Your second method can be done quite easily, by simply thinking about the actual case value that you actually want switch to compare (hint: your case conditions are equal to true or false, but omega is not equal to true or false):
for omega = 0.1:0.1:2;
switch true % this is the value for a valid CASE.
case abs(omega-0.1)<0.01;
disp('one')
case abs(omega-0.2)<0.01;
disp('two')
end
end
displays this in the command window:
one
two
  3 Comments
Walter Roberson
Walter Roberson on 13 May 2019
When you use
switch numeric_value
case another_numeric_value
then the test is
if numeric_value == another_numeric_value
So let us follow that through with your proposed version with switch omega:
if omega == (abs(omega-0.1) < 0.01)
The right hand side is a logical value, false or true, convertable to numeric 0 or 1, and you want to compare that to omega.
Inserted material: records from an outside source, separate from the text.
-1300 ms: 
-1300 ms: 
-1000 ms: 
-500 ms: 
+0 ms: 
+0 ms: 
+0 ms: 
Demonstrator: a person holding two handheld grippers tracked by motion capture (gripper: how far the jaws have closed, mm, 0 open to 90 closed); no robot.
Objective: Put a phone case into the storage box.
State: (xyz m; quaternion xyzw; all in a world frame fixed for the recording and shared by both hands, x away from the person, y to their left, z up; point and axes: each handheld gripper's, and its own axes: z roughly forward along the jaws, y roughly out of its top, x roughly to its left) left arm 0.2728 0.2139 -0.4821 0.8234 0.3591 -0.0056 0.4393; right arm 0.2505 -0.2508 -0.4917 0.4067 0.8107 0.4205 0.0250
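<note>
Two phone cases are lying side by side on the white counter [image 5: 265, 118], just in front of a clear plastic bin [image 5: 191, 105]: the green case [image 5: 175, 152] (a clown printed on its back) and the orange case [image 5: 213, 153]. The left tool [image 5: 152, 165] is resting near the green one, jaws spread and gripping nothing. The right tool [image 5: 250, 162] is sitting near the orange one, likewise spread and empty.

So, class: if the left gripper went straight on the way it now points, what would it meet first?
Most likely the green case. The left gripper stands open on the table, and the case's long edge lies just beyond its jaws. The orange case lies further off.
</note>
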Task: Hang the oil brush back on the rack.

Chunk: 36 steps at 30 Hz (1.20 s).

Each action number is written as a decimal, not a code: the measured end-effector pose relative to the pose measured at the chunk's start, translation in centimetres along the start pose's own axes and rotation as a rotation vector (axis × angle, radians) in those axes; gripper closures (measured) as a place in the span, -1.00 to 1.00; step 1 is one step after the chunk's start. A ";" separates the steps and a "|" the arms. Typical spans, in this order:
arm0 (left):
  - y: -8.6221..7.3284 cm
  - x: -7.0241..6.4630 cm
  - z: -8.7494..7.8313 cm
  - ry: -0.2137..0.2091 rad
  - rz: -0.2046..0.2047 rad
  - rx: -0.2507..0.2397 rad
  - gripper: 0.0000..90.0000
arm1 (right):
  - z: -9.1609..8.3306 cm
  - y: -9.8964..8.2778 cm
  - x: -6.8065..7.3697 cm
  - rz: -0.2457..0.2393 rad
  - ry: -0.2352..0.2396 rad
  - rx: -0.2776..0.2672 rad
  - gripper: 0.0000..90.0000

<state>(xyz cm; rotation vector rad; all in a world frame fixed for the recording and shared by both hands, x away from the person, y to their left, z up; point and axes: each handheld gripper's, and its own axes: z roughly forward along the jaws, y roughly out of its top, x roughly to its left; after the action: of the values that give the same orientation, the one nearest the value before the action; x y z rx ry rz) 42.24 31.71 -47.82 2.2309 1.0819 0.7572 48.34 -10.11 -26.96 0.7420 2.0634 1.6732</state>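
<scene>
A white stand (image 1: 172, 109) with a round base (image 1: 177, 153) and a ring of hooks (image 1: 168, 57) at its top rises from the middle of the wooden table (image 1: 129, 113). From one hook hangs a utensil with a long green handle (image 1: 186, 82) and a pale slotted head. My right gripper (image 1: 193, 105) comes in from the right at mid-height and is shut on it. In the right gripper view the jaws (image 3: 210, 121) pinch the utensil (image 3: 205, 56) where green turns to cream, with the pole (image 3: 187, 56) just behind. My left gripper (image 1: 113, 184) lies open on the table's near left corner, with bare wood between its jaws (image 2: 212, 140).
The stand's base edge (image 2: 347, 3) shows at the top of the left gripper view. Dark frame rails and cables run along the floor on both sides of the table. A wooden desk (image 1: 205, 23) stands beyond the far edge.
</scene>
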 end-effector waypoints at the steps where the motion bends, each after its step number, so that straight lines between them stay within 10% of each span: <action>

That can only possibly succeed if omega is 0 or 1 . In the case where omega is 1 then abs(1-0.1) is 0.9 and < 0.01 of that is false. In the case where omega is 0, then abs(0-0.1) is 0.1 and < 0.01 of that is false. Therefore switch omega cannot work.
Let us instead follow through with switch true:
if true == (abs(omega-0.1) < 0.01)
which can be true if omega is in the range approximately 0.1-0.01 to 0.1+0.01
dcydhb dcydhb
dcydhb dcydhb on 13 May 2019
great explanation and thank you all a lot!!!